According to a new study, streets with trees may help against asthma attacks. Researchers from Exeter University studied the impact of urban greenery on asthma. By comparing 26,000 urban neighbourhoods the researchers found a link between areas highly populated by trees and lower rates of emergency visits to hospital for asthma. The association is even stronger in highly polluted areas. The study showed that an extra three hundred trees per square kilometre was associated with approximately 50 fewer emergency asthma cases per 100,000 residents over a 15 year period.
Watch Out For Fungicides
We know how harmful insecticides are for bees, but fungicides may also be causing harm. A study at Cornell University in the USA has found signs of a “surprising link” between fungicides and declining bumblebee numbers. This could be important for us since because of our damp climate we use lots of fungicides. Ireland has ninety-eight species of wild bee, twenty-one of which are bumblebees. According to the National Biodiversity Data Centre, 30% of Ireland’s bee species are threatened with extinction, mainly due to habitat loss. It is suspected that fungicides could change the nectar composition of flowers or harm the micro-organisms that live in bees’ guts. Fungicides have also been found to react with insecticides and make these toxic to bees. More research is clearly required in the Irish setting to see how fungicides impact our native bees.
American Foul Brood (Afb)
There is an interesting treatment for American Foul Brood coming from Australia. They use gamma radiation to sterilise equipment (same thing as used to sterilise medical equipment). It is popular as it does not use chemicals, so there is no residue in treated parts and they can be used immediately. This is ideal for bee equipment where it can be difficult to ensure chemicals and other treatments reach every area. Gamma radiation penetrates every part of the equipment, which means that any pathogens or insects are eliminated. This eliminates AFB and equipment can be treated over and over again. This would be a welcome new treatment and a more effective control than just burning hives which I had to do many years ago!
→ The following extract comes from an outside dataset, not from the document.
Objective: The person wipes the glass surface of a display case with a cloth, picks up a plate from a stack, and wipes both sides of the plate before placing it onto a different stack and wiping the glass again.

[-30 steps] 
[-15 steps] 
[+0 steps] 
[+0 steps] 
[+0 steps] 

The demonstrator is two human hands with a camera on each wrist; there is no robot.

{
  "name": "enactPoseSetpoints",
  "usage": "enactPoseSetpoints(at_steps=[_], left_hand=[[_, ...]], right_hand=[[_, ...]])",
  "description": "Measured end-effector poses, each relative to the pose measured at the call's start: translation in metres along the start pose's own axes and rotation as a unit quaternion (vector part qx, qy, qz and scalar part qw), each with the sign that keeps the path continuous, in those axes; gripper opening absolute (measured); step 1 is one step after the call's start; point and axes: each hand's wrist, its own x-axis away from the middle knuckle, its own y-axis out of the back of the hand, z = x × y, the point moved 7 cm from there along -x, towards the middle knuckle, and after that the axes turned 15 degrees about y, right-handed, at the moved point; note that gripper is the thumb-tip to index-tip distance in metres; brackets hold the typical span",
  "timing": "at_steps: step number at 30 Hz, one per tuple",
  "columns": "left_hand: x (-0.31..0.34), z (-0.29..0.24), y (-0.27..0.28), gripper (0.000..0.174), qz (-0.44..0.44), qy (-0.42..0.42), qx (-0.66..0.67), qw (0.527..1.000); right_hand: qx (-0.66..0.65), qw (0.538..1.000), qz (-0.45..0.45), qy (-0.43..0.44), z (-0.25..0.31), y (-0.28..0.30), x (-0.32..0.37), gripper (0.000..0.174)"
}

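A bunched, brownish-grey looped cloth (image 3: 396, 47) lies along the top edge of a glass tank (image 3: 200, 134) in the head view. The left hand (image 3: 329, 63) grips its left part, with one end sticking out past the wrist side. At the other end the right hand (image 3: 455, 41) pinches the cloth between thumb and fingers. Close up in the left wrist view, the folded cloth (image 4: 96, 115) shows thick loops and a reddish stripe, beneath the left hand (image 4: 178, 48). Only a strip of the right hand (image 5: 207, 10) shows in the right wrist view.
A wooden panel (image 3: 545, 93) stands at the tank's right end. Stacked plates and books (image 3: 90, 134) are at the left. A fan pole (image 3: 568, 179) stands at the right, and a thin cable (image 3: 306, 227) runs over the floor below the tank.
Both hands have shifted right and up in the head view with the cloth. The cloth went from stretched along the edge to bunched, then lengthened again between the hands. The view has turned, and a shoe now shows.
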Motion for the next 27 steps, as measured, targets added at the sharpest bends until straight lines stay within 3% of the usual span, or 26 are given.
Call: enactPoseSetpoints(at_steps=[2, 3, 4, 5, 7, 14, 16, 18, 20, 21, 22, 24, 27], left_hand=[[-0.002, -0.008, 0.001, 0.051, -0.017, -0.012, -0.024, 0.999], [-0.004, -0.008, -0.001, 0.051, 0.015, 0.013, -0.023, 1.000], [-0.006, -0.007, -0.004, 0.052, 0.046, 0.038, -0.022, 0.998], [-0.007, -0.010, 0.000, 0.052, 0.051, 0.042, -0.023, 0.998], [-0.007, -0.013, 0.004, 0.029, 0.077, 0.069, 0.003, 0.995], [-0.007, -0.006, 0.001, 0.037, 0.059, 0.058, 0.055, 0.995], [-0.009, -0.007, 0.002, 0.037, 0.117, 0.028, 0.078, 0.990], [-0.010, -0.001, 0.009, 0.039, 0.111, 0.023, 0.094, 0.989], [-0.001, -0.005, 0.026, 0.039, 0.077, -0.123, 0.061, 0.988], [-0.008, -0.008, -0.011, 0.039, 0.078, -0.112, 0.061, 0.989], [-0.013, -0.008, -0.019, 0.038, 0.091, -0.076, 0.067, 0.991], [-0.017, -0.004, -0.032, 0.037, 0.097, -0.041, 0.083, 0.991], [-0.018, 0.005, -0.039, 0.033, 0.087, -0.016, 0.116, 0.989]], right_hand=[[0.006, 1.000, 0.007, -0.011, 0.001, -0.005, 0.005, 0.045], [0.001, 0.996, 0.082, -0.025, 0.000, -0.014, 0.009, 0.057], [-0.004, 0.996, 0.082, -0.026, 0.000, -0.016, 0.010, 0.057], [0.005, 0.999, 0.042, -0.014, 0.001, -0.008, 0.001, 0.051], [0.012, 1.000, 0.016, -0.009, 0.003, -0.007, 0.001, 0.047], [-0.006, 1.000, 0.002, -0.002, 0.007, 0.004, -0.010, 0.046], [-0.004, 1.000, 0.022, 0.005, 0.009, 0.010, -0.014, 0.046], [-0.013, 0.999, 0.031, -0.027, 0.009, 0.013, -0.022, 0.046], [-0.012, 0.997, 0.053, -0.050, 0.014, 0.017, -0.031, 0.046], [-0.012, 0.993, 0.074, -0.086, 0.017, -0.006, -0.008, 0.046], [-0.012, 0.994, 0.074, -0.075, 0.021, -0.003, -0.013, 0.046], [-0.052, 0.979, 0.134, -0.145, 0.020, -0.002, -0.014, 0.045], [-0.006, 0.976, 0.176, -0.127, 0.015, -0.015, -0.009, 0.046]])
I am not getting great reports on the usefulness of the Bee Meditation. Maybe I need to test it myself. But thank you for the feedback from the brave people who tried it. There is little to be done in the Apiary at this time of year. If we get snow, do check that snow doesn’t block the entrance to the hives. Bees don’t hibernate and if the sun comes out and it warms up, they will be out and about, taking cleansing flights. They are very hygienic and save their waste until they get a chance to get outside their home. Some people give some extra protection to their hives by adding a blanket under the roof. In my experience, good ventilation is more important. A blanket can get damp and ultimately trap cold, damp air in the roof space. The best gift we can give bees at this time of the year is not to disturb them. But do go and tell them, ‘yes it is Christmas – rejoice and be glad’. I hope someone whispers this to you too!